Nonetheless, despite his tenuous misery on the water, he had to admit the journey of the last week had been interesting.  He’d bargained for passage up the Lifeline from Captain Lan al’Ver, an eccentric merchant whose aloof manner and patchwork, ersatz aesthetics might have led Bleeding Wolf to seek help elsewhere, if not for the man’s surprisingly widespread reputation for reliability.  Indeed, though this was their first meeting face-to-face, Bleeding Wolf had heard the name Lan al’Ver many times, and so far, it seemed the man’s notoriety was well-earned.
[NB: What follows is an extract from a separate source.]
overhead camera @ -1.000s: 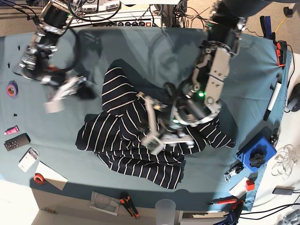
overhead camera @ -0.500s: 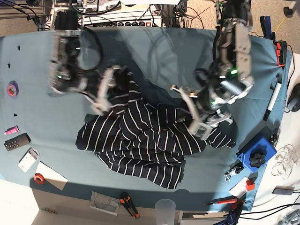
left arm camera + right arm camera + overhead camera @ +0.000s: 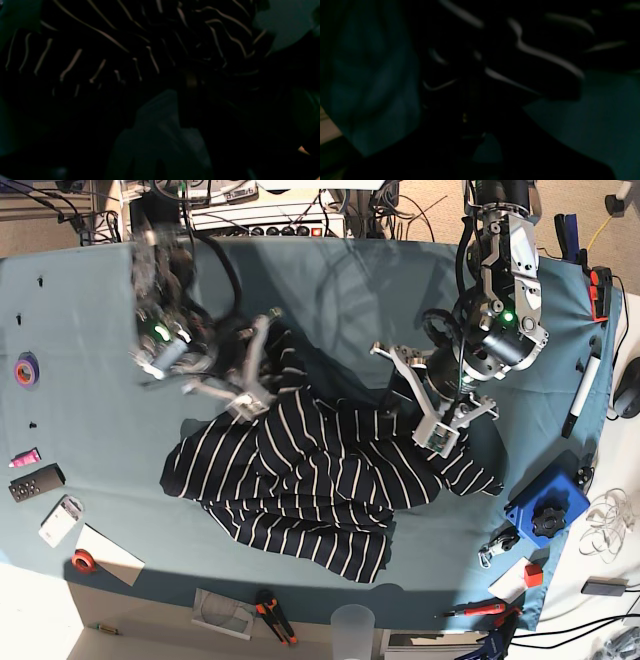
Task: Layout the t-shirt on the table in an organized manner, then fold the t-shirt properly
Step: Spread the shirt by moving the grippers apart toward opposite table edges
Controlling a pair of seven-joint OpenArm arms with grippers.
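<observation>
Garment position relative to both arms, seen from the base view: I find the t-shirt (image 3: 320, 480) crumpled near the middle of the worktop (image 3: 90, 360), its bulk running roughly left to right, with one striped lobe rising toward the upper left and a sleeve-like flap trailing to the lower right. The right gripper (image 3: 248, 385) sits at that upper-left lobe, on the cloth's edge; motion blur hides its jaws, so I cannot tell whether it has closed on fabric. The left gripper (image 3: 435, 410) stands at the shirt's upper right edge with jaws spread, one finger (image 3: 435, 435) low over the stripes, nothing clamped that I can see. Each arm is therefore nearest its own end of the garment, and I judge the coming move to be a pull apart along that long axis. Both arms reach in from the far edge, wrists bent downward. Wrist views are too dark to add more than stripes (image 3: 75, 60) close under each camera.
</observation>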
Since the trip began, no fewer than twenty passengers had boarded–and since departed–their small, six-person vessel.  Lan had asked only a pittance of Bleeding Wolf, provided he would help with portage when they reached their destination, but with each new face that boarded, the captain’s negotiations seemed to take a strange, new turn.  In each case, he would offer much more than was asked–he even once fought off a pair of bandits who had chased one hapless passenger into the river–and received more than he requested.  By the time they had reached the fork with the Artery, Lan had made himself several times Bleeding Wolf’s fare, the boat was laden with food and goods and an impractical bounty of knickknacks left in gratitude by the erstwhile passengers-in-distress, and, somehow, they had suffered no particular delay for their semi-charitable excursions.
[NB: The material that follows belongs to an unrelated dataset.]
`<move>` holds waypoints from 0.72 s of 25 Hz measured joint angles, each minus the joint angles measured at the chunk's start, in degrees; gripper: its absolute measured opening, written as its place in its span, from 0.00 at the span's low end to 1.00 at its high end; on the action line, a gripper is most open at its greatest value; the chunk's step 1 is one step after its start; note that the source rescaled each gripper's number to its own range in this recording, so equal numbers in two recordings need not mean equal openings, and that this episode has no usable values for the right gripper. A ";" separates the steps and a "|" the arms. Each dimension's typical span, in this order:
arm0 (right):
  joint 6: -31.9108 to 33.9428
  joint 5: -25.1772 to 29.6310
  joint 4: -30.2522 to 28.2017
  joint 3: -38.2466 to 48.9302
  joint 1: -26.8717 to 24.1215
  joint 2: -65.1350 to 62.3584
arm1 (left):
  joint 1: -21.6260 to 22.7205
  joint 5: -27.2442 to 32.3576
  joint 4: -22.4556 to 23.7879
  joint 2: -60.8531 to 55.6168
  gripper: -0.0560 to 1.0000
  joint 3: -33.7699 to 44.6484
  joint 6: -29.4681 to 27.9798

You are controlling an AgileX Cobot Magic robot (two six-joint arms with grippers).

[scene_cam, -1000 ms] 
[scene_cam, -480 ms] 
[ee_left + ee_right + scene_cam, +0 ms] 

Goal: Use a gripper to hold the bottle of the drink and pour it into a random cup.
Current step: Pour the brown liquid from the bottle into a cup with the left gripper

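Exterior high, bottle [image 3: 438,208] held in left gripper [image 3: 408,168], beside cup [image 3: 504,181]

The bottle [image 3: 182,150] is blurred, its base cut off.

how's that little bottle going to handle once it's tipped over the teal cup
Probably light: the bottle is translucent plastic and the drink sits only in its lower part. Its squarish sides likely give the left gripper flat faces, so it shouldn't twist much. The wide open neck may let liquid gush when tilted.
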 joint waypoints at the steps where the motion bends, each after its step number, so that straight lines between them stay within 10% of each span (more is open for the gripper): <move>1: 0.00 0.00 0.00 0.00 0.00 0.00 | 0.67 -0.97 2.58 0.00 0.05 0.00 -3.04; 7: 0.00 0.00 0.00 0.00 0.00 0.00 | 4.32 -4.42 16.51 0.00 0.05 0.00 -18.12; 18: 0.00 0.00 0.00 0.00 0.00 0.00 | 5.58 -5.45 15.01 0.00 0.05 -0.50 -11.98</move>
And now, in the final leg of the journey, they had picked up two final traveling companions, each conspicuous in their way amidst the Riverlands’ fluctuating normalcy.  The first was a quiet, paranoid man who offered coin for passage and no other information, whose evident desire for anonymity was likely undercut by the strangeness of his garb.  Bleeding Wolf recognized it as Khettite, though he’d thought all remnants of Khet had disappeared from the Riverlands by now.

The second somehow managed to be even stranger, despite his complete disinclination toward secrecy.  His name was Naples, and where the previous passenger could scarcely be persuaded to open his mouth, Naples seemed quite unable to shut his own.  He was traveling to the Crossroads, he explained between bites of an apple, to reunite with his lover, with whom their smoldering romance could not continue in the vicinity of her father, and also for the historic architecture, apparently.
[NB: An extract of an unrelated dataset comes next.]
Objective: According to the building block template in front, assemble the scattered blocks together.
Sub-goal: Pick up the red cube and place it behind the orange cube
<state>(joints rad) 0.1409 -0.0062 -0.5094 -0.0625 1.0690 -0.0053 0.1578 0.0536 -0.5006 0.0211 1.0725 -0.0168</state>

“Did you know the Crossroads is home to the oldest theater in the Riverlands?” he asked, tossing his apple core over the side of the boat.  “It’s not used as a theater anymore, of course, but don’t you think something like that ought to be better recorded for posterity?”

Bleeding Wolf very much did not give a shit, but he found Naples just as bizarre as he was offensive.  He didn’t like the man’s carefree attitude, and he especially didn’t like his obliviousness to the concept of hunger.  Not because it was an insult–rather, these days, people who didn’t go hungry had a reason for their comfort, and the less obvious those reasons, the less they were to be trusted.  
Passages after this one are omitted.